Way back in 2021, almost no one heard about the release of a studio soundtrack for the musical A Tale of Two Cities. This soundtrack is certainly underrated. Finding it took quite a bit of digging, as most people haven’t heard of it. In fact, I found it while searching for an entirely different musical.
Although it is far from as popular as it should be, there is a reason it isn’t on Broadway. The simple explanation is that most of it is just average, while Broadway musicals are something to be remembered. However, the end of this musical certainly deserves applause.
In the song Fourteen Hours, Sydney Carton waits to be executed alongside an unlucky seamstress. Rather than fearing for his own death, he spends his last hours comforting a girl he’s never met.

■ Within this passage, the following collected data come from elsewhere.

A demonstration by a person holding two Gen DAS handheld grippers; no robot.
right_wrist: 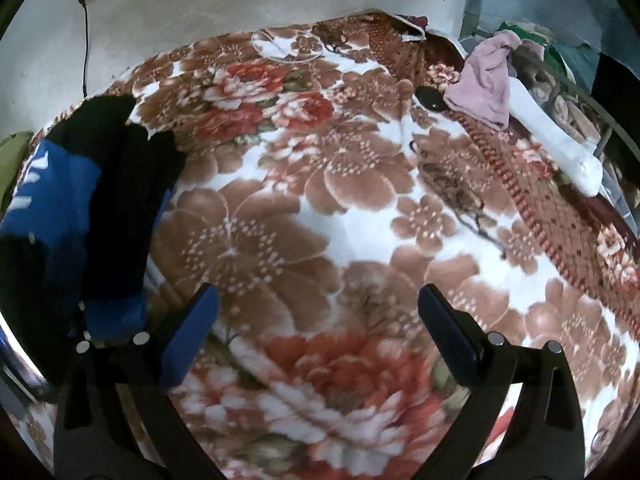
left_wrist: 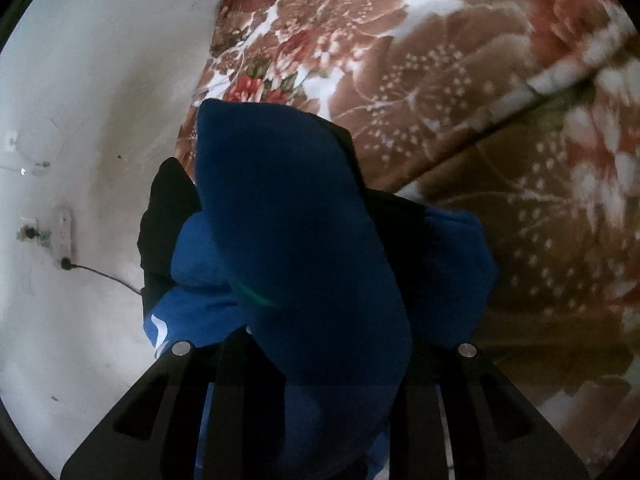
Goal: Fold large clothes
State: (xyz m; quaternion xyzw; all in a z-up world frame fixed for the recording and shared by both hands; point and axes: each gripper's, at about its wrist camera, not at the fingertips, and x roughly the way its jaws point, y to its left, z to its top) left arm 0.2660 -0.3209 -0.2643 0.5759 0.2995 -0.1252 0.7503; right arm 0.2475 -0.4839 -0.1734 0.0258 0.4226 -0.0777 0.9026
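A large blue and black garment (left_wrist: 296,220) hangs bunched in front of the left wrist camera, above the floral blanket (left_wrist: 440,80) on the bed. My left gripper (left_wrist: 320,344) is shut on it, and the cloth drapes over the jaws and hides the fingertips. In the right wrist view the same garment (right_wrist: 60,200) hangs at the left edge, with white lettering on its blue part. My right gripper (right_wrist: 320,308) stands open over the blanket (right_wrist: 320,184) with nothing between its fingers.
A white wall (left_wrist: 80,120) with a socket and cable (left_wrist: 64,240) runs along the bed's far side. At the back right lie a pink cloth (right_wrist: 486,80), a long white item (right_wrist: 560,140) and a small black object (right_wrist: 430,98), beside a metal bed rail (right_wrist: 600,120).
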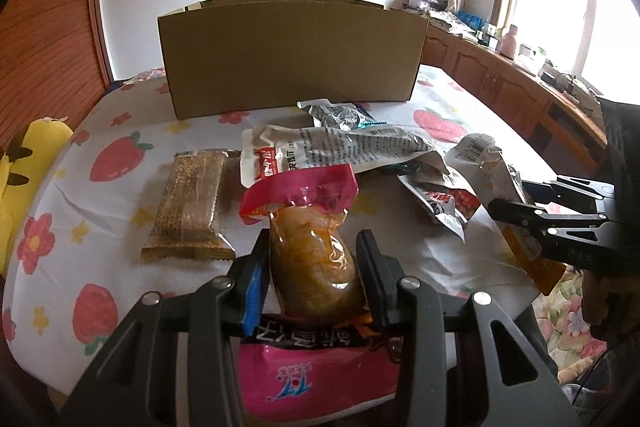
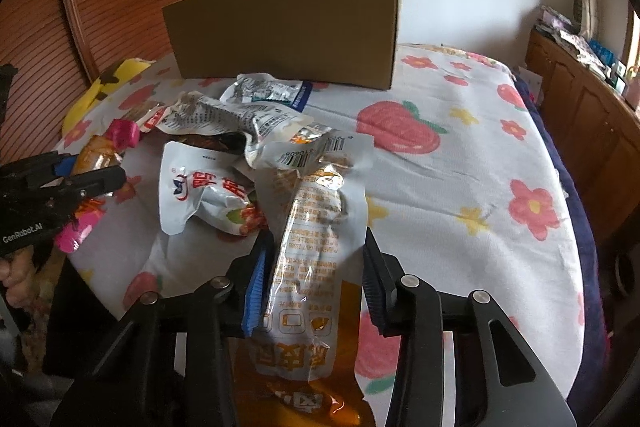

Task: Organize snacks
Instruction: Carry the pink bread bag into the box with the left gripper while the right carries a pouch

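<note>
Each hand has a snack in its tongs. The left gripper (image 1: 314, 259) is pinching a pink snack pack (image 1: 308, 255) with a brown, lumpy bit of food inside. The two fingers press on the fat middle of it, one on each side, likely so it cannot slip out. The right gripper (image 2: 316, 267) has an orange and silver snack pouch (image 2: 316, 239) between its fingers. The left finger touches the pouch, but there looks to be a small gap on the right side, so I cannot tell if it is squeezed tight.

Both packs are at the near edge of the table with the strawberry cloth (image 1: 120, 155). A big cardboard box (image 1: 292, 55) stands at the far side, open at the top. I think the snacks should go in there, so each pack must be lifted over the tall wall.

More snacks wait in a pile between the hands and the box: a long brown wafer bar (image 1: 190, 207) on the left, a white crinkly bag (image 1: 332, 151) in the middle, and a small silver packet (image 1: 336, 113) just in front of the box. A yellow soft toy (image 1: 24, 179) sits at the far left
</note>
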A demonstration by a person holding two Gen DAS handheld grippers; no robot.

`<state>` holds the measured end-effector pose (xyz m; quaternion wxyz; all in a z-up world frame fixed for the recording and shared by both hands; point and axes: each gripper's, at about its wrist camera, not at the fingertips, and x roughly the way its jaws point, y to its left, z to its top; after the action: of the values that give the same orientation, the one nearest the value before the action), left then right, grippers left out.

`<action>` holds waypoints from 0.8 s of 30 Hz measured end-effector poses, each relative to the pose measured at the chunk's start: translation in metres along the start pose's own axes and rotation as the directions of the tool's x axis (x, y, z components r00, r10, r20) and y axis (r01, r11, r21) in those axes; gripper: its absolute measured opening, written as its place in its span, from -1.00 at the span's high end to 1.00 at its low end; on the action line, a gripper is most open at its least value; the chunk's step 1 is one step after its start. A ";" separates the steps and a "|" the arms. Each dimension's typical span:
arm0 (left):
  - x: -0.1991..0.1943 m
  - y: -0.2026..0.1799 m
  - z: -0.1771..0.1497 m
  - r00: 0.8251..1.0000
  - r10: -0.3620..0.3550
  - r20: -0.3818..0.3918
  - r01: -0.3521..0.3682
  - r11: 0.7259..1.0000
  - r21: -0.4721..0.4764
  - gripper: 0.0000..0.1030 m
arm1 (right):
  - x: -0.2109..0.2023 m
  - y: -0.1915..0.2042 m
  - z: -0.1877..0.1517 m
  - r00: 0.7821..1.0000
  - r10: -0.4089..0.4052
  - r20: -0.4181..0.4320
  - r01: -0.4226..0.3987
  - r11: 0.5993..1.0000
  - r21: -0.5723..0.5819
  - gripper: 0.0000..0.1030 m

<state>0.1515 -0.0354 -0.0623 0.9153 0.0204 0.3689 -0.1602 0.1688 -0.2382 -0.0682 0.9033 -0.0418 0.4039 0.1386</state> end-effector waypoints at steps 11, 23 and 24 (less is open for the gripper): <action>-0.020 -0.001 0.014 0.997 -0.009 0.071 0.010 1.000 -0.010 0.22 | -0.023 -0.023 0.006 0.998 -0.014 0.055 0.012 0.999 0.038 0.22; -0.042 0.029 0.092 0.983 0.004 0.182 -0.005 1.000 0.004 0.22 | -0.060 -0.038 0.084 0.981 0.011 0.196 -0.008 1.000 -0.014 0.25; -0.043 0.033 0.102 0.980 0.013 0.197 -0.014 1.000 0.008 0.22 | -0.062 -0.037 0.095 0.978 0.009 0.210 -0.004 1.000 -0.025 0.26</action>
<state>0.2004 -0.0076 0.0383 0.9483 0.0112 0.2756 -0.1570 0.2078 -0.2695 0.0398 0.9398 -0.0368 0.3049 0.1499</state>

After that comes Greater Love. This song is beautifully suspenseful. The entire song builds up to Sydney Carton’s execution, completed by an executioner calling up other victims of the guillotine and the sound of the blade falling. Before Carton dies, the music just keeps building suspense, until the entire musical ends with the sound of the guillotine’s blade.
There is also one more song, Storming the Bastille, that impressed me. It’s an instrumental piece composed of melodies from other songs. It begins with the expected revolutionary tune, but then turns to a tune that sounds almost romantic, and hopeful. It is the same tune played in Fourteen Hours and Greater Love with the chorus, “And I will stay, will stay with you, until death separates us two. I’ll say a prayer, a prayer for mercy on those who this evil do.”
In the beginning, there is a song called Ambition between Stryver and Carton, in which Stryver tries to tell Carton to live a little, and create a life for himself. This song does well to capture how futile it is to tell someone like Carton, who shows clear signs of depression, to cheer up.
There are many other songs I could dissect, such as Here Stands a Man, and Carton’s Song, but the issue with them is simply that many aren’t memorable. If one doesn’t pay attention, they may get them mixed up. If paid attention to, they are great songs, but not very original.
Another piece of the musical that I am impressed by is the way the songs incorporate direct quotes from the book. Of course, the well-known beginning of the book, “It was the best of times, it was the worst of times,” is a part of it, but as are many other lesser-known quotes such as, “All our lives we wives and mothers have suffered, why should the troubles of one wife and mother mean anything to me now?”
The quotes from the book are details that only someone who has read the book will see. As someone who has listened to an absurd number of musicals, I can say that hearing this is exciting. There’s not a particular reason for it; it’s just nice to be listening to something and remember the book. It allows one to relate the music to something more than the story.
Overall, I give this musical four out of five stars. While some pieces are impressive, other parts just aren’t showstopping. It is, however, criminally underrated.